Experts point to two practical fixes: restoring vegetation on ridges and mined slopes to slow runoff, and strictly enforcing floodplain zoning so homes and roads don’t sit in harm’s way. This piece documents the losses, maps the causes, and outlines what Mirzapur can do now to break the cycle.

Thousands of acres of standing crops destroyed by floods

In Dhanaita Majhra Kala village of Chunar tehsil, Prashant Singh told IWP: “Floods come every year; that is routine. But since 2013, this is the worst we have seen. Roads from the village are cut off. Fifteen villages in Chunar are affected. The only way to move around is by boat. All our crops are gone. Chillies, moong and maize are grown across the area, and nearly four square kilometres of fields are under water. I have lost 24 bighas of crops. We invested nearly Rs 15,000 per bigha—all of it wasted.”

Majhra Kala village alone has 15,000 acres of farmland, now submerged. Village pradhan Vinod Kumar Singh said: “The village is flooded, water has entered houses. We are trying to move people to safer places. Boats have been arranged for residents. With no electricity, drinking water has become a problem. Bottled water is being supplied. The village has a population of 5,000. Farmers’ crops are destroyed. Each farmer has lost nearly Rs 1 lakh. Farmers depend on their own effort, not on the government. The government gives only Rs 1,000–1,500 per bigha as compensation. That is of no use.”

The flood has not only forced people to spend nights on the roofs of their houses, it has also stalled all work, pushing many into a livelihood crisis.

Mallepur villagers pack as many things as they can in short time and escape the floods as they move their families to safer locations.
Mallepur villagers pack as many things as they can in short time and escape the floods as they move their families to safer locations.Photo: Brijendra Dubey

District Magistrate Pawan Kumar Gangwar said: “The floods have affected 393 villages across two tehsils — 216 in Sadar and 177 in Chunar. Nearly 10,314 hectares of standing crops have been damaged. To maintain connectivity in affected villages, 99 ordinary boats and 53 motorboats have been deployed. ORS packets and chlorine tablets have been distributed. Five relief camps are running during the floods, while 38 medical teams are stationed at flood posts. For livestock, 66 camps have been set up.”

Deputy Director of Agriculture, Vikesh Patel, added: “Crops in 284 revenue villages have been affected by the floods. Joint crop loss surveys are being carried out by officials from the revenue and agriculture departments along with representatives of SBI Insurance.
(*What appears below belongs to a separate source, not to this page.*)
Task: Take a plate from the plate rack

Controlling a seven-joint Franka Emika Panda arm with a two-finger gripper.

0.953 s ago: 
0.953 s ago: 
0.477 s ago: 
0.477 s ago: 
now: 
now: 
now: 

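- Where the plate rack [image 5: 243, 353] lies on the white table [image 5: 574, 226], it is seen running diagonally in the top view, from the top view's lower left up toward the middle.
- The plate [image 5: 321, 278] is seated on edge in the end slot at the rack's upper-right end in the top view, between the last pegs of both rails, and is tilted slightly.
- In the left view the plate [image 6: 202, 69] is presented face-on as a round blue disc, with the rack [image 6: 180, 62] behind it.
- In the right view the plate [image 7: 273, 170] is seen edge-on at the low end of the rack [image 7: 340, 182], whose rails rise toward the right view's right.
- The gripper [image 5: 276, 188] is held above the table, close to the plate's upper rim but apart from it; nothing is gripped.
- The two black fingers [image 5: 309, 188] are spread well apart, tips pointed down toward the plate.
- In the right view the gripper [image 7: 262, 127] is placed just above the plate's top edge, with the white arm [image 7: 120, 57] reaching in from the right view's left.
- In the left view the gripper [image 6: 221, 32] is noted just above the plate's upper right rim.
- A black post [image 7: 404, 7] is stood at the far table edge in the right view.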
In gram panchayats where more than 50 per cent of crops have been damaged, insured farmers will be provided immediate compensation by the insurance company.”

Health crisis deepens as access is cut off

Rita, 35, an ASHA worker from Mallepur village in Sadar tehsil, said: “Most houses in the village are submerged. There is a shortage of food and drinking water. To escape the floods, villagers take their cattle and essential belongings up to the hills. Women and children are sent to stay with relatives. I had to get treatment for my son but there was no boat available. I walked through waist-deep water carrying him to the hospital.”
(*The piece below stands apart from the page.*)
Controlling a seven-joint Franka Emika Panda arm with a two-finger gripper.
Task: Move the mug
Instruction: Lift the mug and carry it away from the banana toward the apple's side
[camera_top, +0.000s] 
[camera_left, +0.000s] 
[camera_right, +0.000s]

In Hasipur village of Chunar tehsil, another ASHA worker, Lakshmina Devi, 47, recalled taking a pregnant woman by boat to the Magarha primary health centre for delivery, only to find the centre without electricity.

Farmers in Harsingpur village try to save their standing vegetable crops.
Farmers in Harsingpur village try to save their standing vegetable crops.Brijendra Dubey

Struggle to feed and shelter livestock

Mithailal Yadav, 65, of Mallepur village in Sadar tehsil, told IWP: “There is no fodder for the cattle. We have taken them to the forest, away from the flood-affected area, to graze. My two sons are there with the animals and will stay until the waters recede. After that, we will have to buy fodder. We have eight animals. It is a very difficult situation.”

Another resident, Munshilal, also 65, pointed to his submerged house: “We have nothing to eat or drink, everything is under water. The cattle are tied up on the roof. There is no green fodder, it is all submerged, so we are feeding them husk. The children too are suffering. When it rains, we cover the roof with plastic sheets and sleep there, but we still get drenched. Inside the house, there is almost five feet of water.”

Why Mirzapur Faces Floods Every Year?

A recent study covering 75 districts in Uttar Pradesh identifies Mirzapur as one of the districts where rainfall has steadily declined over the past fifty years (1973-2023). Yet, almost every year, the district is hit by floods.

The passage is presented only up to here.